= Cosimo Stawiarski =

Italian classical violinist

Cosimo Stawiarski (born 1974) is an Italian classical violinist and music editor, focused on music of the late 17th and early 18th century.

== Life ==
Born in Copertino, Stawiarski studied Baroque violin at the University of the Arts Bremen, with Chiara Banchini at the Schola Cantorum Basiliensis and with Lucy van Dael at the Sweelinck Konservatorium Amsterdam. He also studied musicology at the Christian-Albrechts-Universität zu Kiel.

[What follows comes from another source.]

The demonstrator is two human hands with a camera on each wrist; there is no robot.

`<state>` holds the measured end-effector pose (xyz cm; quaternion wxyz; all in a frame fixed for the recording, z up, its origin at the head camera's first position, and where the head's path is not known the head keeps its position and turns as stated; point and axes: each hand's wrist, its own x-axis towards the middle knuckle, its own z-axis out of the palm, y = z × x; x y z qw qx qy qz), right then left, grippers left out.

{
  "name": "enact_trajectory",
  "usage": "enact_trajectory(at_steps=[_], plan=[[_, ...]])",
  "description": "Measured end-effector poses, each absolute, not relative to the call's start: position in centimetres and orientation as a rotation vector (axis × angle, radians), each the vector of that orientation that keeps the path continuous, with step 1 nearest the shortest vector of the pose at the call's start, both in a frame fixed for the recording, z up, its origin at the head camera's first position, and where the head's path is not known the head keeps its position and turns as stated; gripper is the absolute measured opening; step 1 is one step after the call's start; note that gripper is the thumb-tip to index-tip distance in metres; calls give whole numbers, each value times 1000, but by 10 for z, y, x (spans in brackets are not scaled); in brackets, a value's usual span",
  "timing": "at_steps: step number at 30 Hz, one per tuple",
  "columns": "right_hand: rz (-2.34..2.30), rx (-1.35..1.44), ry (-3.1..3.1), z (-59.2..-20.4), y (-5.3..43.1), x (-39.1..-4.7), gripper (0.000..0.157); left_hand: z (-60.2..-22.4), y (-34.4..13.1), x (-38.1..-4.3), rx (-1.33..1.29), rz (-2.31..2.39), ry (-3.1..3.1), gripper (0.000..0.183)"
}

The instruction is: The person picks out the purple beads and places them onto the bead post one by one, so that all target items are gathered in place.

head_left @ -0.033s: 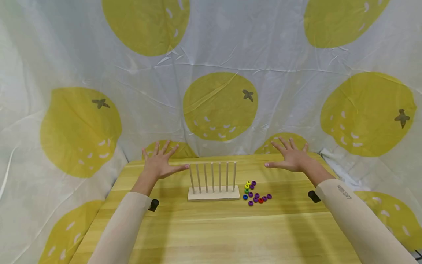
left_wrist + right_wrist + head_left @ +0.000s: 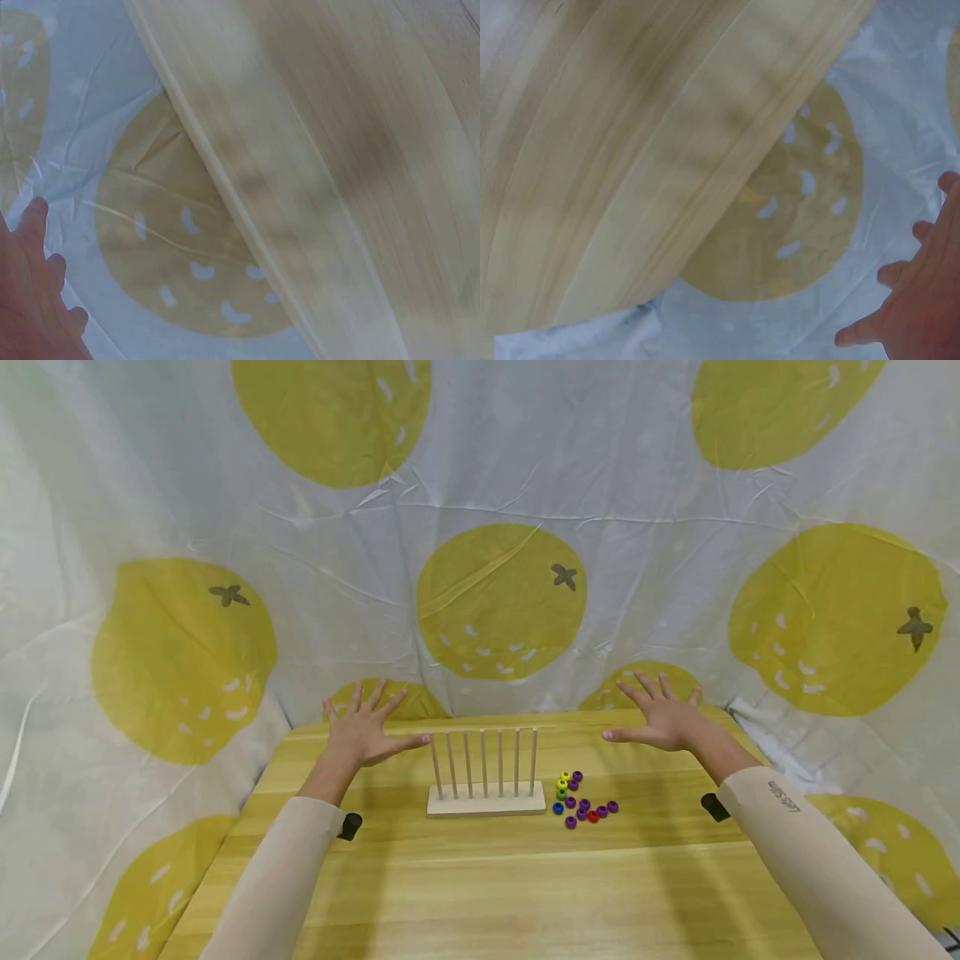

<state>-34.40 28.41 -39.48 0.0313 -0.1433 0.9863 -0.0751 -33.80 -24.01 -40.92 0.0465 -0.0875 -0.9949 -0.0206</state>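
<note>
Fingers spread wide, my left hand (image 2: 363, 732) is held above the back left of the table, its thumb tip appearing beside the leftmost peg of a wooden peg rack (image 2: 486, 802). The rack has a flat pale base with several upright pegs, all bare. To its right lies a loose group of small round beads: mostly purple ones (image 2: 585, 804), with yellow (image 2: 562, 784), green (image 2: 561, 795), blue (image 2: 558, 808) and red (image 2: 593, 817) among them. My right hand (image 2: 663, 720), also spread and holding nothing, hovers behind and to the right of the beads.
The wooden table (image 2: 525, 902) ends at a back edge close under both hands. A white curtain (image 2: 637, 585) printed with yellow fruit hangs behind it and at both sides. Small black wrist-worn pieces (image 2: 350, 826) show beside the sleeves.
</note>
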Motion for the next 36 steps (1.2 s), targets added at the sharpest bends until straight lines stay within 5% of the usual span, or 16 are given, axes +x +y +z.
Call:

The main focus of his work is the research and performance of North and Central German music of the late 17th and early 18th century. He has played with Jordi Savall, Hermann Max, Frieder Bernius, Paul Goodwin and Howard Arman. He has also performed with the Lautten Compagney, the Leipziger Barockorchester, the ensemble Capriccio Basel, La Chapelle Rhénane and the Johann-Rosenmüller-Ensemble. He is a permanent member of the ensemble Les Cornets Noirs. The latter has made a recording of works by Giovanni Legrenzi, which has been awarded record prizes.

As a music editor, he and his publishing house Musica Poetica focus on less-known vocal and instrumental music of the 17th and 18th centuries, often making works accessible again for musical performance.